Behavior of existentials vs. concrete erased types

The use case around existentials in Swift and concrete type erasure proxies is very similar, both mechanisms allow us to abstract away the concrete implementation type of a value and expose the value only as its contextual base requirements.

There are a few different mechanisms for type erasure in play currently. We have types such as AnyView where a concrete subtype wraps and hides the actual view. We have supertypes such as AnyKeyPath where the supertype exposes only the base requirements, allowing us to erase the specifics of the subtype when we typecast the value.

We also have existentials such as any P, which allow us to type values purely by their protocol requirements.

We notice, however, that in Swift, existentials come with many down-sides. They cannot be assigned to generics parameters, their usage is incompatible with associated types, etc.
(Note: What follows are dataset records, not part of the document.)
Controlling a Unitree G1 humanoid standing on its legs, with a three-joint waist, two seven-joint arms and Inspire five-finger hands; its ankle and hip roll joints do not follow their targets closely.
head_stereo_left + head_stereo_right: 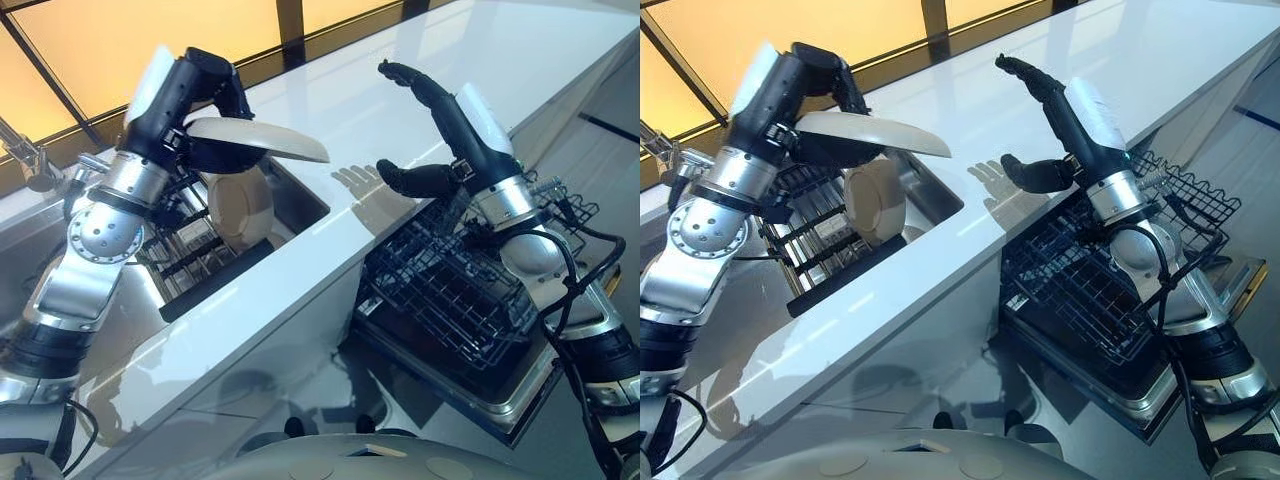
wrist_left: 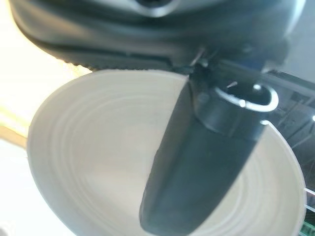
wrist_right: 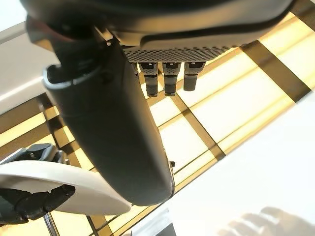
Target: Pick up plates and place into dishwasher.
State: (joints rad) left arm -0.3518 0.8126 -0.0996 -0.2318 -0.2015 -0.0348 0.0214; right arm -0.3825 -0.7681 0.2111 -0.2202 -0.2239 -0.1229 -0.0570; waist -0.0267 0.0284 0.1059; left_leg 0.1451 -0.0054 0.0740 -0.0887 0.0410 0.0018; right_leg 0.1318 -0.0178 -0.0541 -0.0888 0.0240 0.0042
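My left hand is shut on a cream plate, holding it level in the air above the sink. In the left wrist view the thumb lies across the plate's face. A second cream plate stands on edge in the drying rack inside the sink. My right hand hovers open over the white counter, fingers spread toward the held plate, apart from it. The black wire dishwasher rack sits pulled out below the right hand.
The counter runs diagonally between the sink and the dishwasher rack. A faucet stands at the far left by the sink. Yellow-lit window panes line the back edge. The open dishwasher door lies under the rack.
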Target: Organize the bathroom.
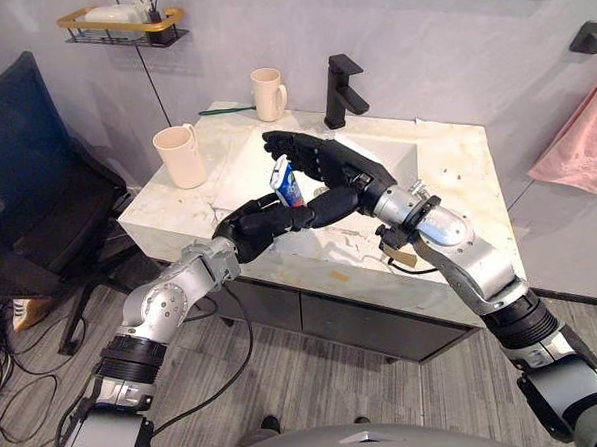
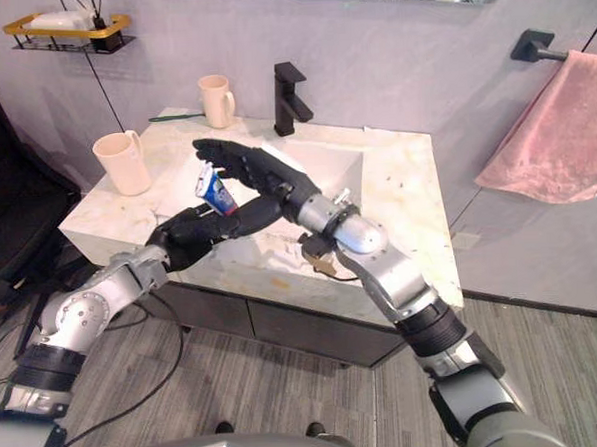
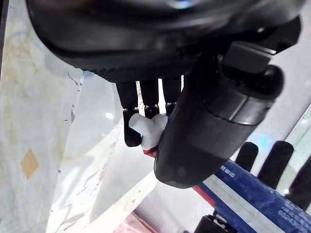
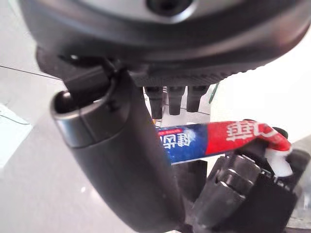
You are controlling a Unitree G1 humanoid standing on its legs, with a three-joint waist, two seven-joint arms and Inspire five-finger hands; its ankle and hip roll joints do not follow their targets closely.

We also notice that if users find value in using type erasure to architect their applications, creating custom type erasure types is a huge hassle involving creating duplicating type definitions and concrete type wrappers. A hassle which might be avoided if we could simply adopt the any P mechanism consistently for the purposes of type erasure, foregoing the need for AnyP wrapper types.

Is there an analysis that I can find about why Swift has gone the route of encouraging type erasure through wrapper types rather than elevating the capabilities of its protocol existentials to first-class types? How come protocol existentials do not behave the same way as concrete type wrappers do? (eg. relating issues such as access to static members)

Naively, it seems like this area is ripe for rich improvements to the language's usability, in particular considering how many concrete type wrappers are duplicating definitions in Swift's standard library and Apple's API, never mind users' own desire to create and expose healthy library APIs and modular application code.

2 Likes

We don't intentionally encourage manual type erasure; it's been a matter of development priorities that we haven't had time to flesh out the implementation of built-in existential types, and so manual type erasure has been necessary to overcome those limitations. However, we are now actively working on breaking down some of these limitations:

You are right that in the fullness of time, built-in existential types ought to be sufficient and manual type erasure should become unnecessary.